MATTHEWS, N.C. — Family Dollar Stores  here said last week it hopes to drive increased traffic with more in-store and direct-marketing campaigns that focus on its increased assortments of consumables and private-brand merchandise.
“We’re also increasing targeted digital marketing efforts and executing more promotional events to leverage our growing customer traffic,” Howard R. Levine, chairman and chief executive officer, told analysts during a conference call to discuss financial results for the fiscal second quarter, which ended Feb. 26.
He was not specific about any of those plans.
According to Levine, consumables accounted for 62.2% of sales in the second quarter, compared with 60.8% a year ago.
Having already expanded the assortment of grocery and health and beauty aids at 300 stores last year, Family Dollar intends to add more than 350 SKUs of grocery and personal care merchandise to another 500 stores this year, Levine said, “by leveraging slightly higher shelf heights and reducing space in some underperforming discretionary categories.”

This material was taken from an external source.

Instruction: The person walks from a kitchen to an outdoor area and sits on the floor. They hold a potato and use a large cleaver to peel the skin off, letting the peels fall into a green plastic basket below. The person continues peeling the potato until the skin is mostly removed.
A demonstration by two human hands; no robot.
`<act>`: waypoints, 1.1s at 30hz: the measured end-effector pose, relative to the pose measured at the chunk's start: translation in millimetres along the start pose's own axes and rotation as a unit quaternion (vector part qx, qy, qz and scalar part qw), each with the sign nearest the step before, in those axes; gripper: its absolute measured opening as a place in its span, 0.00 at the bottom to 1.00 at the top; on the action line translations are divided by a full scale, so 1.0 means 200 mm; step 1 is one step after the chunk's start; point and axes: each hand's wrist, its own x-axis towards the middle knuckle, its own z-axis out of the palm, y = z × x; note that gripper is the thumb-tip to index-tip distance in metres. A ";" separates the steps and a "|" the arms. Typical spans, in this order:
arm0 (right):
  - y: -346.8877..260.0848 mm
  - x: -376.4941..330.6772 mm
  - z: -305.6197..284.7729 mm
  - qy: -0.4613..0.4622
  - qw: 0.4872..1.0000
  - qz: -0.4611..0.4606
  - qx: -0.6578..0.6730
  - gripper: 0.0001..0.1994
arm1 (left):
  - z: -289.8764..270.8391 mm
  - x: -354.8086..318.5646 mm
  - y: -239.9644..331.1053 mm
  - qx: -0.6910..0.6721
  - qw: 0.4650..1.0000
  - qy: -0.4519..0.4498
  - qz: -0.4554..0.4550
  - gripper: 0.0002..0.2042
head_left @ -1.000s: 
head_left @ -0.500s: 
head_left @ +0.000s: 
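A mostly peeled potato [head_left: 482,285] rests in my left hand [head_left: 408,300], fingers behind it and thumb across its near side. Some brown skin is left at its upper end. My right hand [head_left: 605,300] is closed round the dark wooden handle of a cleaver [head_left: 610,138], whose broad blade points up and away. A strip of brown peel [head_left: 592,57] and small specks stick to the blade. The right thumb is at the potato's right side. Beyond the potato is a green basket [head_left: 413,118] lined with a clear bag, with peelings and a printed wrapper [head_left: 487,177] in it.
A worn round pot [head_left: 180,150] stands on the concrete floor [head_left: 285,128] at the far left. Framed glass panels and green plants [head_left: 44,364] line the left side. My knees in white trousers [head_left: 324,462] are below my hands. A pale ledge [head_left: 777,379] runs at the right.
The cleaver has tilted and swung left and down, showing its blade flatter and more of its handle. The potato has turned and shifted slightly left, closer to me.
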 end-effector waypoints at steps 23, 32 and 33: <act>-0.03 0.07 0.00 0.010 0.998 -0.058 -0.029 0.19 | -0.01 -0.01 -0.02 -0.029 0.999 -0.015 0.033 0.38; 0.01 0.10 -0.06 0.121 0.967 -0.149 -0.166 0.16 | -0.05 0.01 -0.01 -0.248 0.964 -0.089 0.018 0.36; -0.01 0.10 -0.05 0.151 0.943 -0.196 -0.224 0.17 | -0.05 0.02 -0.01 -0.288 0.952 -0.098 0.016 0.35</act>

Private-brand sales at Family Dollar rose 23% through the first half of the year, he noted, with private-brand consumables up 29%.

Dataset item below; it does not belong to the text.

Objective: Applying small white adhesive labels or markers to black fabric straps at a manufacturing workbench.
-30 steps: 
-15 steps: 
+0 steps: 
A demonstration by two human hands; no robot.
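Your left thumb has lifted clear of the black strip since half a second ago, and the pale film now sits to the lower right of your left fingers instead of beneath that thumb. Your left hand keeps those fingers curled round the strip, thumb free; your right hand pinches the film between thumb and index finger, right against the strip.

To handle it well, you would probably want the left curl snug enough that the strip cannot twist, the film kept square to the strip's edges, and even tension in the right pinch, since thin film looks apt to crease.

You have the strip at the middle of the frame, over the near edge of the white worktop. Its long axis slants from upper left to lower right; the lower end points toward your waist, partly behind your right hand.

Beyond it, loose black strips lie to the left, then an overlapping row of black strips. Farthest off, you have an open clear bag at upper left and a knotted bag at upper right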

Asked about the impact of rising gas prices on sales, Levine said the company did quite well during a similar period of increases in 2008, “and having added more consumables to our mix than we had back then positions us well for the challenges the consumer is facing.”
For the quarter, net income increased 9.8% to $123.2 million, while sales rose 8.3% to $2.3 billion. Comparable-store sales were up 5.1%. For the half, net income climbed 9.8% to $197.5 million, while sales were up 8.9% to $4.3 billion and comps rose 6%.

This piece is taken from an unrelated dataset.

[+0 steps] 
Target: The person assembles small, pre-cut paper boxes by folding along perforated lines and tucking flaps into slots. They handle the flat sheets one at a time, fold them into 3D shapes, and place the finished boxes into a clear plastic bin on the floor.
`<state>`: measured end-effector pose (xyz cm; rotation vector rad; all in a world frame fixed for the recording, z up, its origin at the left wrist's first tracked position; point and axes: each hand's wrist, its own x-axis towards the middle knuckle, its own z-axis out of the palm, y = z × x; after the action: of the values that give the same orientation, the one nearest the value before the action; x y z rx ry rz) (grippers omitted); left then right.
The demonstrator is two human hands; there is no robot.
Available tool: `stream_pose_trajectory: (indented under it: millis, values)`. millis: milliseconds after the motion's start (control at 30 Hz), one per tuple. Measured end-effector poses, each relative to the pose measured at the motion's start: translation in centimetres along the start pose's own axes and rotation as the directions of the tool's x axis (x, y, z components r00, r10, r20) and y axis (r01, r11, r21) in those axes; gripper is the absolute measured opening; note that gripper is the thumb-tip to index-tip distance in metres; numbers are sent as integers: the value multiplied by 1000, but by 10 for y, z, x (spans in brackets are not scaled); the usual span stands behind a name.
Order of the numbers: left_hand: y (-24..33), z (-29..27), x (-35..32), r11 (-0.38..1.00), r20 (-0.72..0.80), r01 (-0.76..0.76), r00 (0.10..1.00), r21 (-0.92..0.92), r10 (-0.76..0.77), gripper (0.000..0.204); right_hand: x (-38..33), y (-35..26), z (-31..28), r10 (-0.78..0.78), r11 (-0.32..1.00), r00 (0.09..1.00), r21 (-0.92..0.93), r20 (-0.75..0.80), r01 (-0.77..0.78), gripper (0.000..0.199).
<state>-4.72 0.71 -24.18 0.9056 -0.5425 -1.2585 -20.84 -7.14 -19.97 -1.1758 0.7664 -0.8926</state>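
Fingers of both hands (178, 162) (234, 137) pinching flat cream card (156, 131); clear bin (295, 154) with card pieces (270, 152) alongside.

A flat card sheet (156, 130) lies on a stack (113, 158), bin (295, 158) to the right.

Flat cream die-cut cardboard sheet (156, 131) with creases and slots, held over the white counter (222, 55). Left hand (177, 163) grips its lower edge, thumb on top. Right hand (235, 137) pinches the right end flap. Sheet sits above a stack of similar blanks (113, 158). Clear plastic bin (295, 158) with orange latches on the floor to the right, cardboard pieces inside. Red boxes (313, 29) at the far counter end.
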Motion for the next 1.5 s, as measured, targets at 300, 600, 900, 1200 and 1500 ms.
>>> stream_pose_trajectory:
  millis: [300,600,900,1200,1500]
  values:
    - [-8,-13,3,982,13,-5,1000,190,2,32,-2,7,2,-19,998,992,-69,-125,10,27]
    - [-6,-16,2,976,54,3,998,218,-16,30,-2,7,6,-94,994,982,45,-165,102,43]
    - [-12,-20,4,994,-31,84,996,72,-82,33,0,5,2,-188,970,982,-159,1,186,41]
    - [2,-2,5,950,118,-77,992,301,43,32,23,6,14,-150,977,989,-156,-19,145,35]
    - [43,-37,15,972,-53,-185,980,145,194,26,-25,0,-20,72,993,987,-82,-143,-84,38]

During the half, Family Dollar opened 146 new stores, compared with 86 a year ago, and renovated 313 locations.
Regarding the unsolicited effort by Trian Group in February to acquire Family Dollar for between $55 and $60 per share, Levine said the chain’s board of directors determined “that the continued implementation of our strategic plan remains the best way to deliver value to all of our shareholders. The board also determined that the proposal substantially undervalued Family Dollar and that pursuing a sale of the company is not in the best interest of our shareholders.”